Dataset records
○ ○ ○ ○

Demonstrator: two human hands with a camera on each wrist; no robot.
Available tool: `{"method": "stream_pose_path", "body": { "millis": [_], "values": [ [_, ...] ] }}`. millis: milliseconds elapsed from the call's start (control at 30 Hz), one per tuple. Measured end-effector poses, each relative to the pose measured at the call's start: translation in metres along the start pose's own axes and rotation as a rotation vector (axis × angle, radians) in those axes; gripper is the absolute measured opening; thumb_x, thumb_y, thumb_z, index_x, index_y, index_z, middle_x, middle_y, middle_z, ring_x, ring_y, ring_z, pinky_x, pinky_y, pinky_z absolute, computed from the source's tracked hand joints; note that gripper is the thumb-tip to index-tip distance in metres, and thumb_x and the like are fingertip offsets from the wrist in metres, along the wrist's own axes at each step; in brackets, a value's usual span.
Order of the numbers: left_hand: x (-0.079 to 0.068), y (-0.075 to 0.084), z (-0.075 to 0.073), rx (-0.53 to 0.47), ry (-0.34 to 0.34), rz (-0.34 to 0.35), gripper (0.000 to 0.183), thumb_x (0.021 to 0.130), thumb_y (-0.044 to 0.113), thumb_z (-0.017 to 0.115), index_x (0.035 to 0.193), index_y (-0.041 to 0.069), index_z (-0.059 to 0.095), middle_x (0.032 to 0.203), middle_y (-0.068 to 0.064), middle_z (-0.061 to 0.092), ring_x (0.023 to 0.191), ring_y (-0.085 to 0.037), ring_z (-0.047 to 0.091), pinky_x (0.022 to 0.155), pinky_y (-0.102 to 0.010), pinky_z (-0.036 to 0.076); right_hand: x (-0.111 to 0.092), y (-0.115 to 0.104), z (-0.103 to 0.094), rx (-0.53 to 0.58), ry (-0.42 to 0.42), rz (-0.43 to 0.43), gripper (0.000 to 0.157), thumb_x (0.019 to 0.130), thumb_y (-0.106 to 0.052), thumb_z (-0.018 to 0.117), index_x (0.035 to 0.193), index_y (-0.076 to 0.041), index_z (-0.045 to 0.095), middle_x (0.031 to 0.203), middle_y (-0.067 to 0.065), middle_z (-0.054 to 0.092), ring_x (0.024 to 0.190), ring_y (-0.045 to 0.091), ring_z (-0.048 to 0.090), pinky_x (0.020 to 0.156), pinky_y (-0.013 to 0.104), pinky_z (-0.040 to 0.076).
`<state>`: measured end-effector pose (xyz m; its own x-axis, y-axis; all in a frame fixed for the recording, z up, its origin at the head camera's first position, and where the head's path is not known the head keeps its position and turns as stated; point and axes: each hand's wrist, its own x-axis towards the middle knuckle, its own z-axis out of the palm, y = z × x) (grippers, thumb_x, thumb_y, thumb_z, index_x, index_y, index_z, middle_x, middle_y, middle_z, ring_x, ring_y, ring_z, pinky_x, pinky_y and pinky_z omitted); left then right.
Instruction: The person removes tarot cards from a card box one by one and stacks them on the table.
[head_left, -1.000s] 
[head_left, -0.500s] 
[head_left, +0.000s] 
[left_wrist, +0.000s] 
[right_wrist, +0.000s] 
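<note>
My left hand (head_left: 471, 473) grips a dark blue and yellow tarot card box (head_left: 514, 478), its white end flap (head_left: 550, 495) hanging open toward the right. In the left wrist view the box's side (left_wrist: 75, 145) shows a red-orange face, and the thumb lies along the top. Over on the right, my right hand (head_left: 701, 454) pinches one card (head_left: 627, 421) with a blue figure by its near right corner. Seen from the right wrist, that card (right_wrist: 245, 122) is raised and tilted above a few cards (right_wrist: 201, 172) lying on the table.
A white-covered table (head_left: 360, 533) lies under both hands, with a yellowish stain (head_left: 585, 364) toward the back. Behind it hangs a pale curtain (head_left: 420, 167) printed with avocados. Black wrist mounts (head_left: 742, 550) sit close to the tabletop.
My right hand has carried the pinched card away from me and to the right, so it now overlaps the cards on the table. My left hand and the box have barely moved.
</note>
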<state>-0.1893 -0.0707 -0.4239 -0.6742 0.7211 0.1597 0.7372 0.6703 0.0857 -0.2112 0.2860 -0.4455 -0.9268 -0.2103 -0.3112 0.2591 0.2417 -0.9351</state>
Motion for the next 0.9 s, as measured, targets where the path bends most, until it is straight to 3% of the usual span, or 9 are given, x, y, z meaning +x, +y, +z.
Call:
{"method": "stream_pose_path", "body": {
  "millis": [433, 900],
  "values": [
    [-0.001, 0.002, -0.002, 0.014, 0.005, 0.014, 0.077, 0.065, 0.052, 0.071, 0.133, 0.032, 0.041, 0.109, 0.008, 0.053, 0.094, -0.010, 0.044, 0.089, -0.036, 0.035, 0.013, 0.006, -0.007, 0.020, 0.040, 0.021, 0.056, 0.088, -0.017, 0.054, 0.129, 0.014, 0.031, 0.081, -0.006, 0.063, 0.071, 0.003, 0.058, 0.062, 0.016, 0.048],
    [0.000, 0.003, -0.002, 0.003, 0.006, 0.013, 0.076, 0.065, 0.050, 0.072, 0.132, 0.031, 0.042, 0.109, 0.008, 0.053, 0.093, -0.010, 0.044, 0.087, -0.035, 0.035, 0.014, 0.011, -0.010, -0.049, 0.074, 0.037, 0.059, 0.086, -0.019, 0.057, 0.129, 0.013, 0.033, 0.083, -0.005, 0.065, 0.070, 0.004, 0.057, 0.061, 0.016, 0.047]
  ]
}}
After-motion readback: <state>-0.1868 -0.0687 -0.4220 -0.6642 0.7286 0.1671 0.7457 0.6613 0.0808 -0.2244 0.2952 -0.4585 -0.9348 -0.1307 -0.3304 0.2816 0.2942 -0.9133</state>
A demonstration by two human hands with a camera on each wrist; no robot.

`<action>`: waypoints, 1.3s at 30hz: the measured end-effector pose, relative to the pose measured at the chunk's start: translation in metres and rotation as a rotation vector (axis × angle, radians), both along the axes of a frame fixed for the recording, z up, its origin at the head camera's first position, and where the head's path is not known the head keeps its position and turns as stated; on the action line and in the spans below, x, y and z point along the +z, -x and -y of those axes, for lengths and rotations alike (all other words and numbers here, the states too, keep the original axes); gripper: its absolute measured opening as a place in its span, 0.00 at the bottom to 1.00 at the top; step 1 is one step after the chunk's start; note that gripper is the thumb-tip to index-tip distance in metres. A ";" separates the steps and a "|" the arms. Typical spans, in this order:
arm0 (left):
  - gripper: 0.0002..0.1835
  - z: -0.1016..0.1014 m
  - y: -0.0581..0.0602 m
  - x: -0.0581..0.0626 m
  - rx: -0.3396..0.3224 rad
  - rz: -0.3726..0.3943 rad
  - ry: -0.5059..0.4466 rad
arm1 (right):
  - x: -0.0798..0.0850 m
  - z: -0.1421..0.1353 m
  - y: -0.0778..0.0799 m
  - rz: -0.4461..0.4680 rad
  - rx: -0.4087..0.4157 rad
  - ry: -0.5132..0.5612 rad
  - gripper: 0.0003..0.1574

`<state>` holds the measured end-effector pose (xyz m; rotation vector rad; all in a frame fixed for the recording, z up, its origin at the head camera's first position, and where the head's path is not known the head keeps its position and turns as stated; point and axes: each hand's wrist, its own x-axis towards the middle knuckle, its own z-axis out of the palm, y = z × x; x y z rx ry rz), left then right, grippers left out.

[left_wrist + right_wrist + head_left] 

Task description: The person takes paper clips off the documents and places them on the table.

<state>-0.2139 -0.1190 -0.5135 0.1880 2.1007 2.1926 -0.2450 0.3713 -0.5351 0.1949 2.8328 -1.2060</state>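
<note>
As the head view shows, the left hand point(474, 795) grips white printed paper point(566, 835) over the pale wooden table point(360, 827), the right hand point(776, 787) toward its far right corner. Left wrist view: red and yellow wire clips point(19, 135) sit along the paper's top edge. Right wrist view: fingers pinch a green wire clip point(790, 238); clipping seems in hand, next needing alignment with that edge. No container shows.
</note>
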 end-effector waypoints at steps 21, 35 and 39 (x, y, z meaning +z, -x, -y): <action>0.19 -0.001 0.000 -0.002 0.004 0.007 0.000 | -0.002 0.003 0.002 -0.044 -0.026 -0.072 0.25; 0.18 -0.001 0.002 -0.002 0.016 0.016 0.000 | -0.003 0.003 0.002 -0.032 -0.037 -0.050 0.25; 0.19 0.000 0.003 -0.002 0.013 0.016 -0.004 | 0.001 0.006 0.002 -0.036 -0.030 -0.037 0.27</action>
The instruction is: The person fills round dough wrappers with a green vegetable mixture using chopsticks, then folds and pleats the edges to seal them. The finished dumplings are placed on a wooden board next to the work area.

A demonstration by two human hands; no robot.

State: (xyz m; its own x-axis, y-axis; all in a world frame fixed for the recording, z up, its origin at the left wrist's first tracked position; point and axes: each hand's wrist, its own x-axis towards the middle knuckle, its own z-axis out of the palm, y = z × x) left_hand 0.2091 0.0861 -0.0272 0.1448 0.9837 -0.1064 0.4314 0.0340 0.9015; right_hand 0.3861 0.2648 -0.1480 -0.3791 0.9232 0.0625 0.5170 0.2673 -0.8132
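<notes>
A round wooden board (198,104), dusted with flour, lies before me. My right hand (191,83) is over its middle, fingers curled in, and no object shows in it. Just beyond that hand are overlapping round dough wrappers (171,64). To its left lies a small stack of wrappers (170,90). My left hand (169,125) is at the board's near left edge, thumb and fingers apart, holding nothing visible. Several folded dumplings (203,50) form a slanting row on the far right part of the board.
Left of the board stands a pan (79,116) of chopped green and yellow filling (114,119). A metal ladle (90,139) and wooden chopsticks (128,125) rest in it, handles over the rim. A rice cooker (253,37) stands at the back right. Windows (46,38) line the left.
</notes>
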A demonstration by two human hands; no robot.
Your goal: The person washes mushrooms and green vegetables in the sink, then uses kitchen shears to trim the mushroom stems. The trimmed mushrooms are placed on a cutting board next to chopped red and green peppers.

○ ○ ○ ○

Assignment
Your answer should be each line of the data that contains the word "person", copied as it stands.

Solved exercise
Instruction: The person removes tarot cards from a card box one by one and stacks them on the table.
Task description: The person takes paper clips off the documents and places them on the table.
The instruction is: The person fills round dough wrappers with a green vegetable mixture using chopsticks, then folds and pleats the edges to seal them. The finished dumplings are placed on a wooden board next to the work area.
Your goal: The person washes mushrooms and green vegetables in the sink, then uses kitchen shears to trim the mushroom stems. The trimmed mushrooms are placed on a cutting board next to chopped red and green peppers.

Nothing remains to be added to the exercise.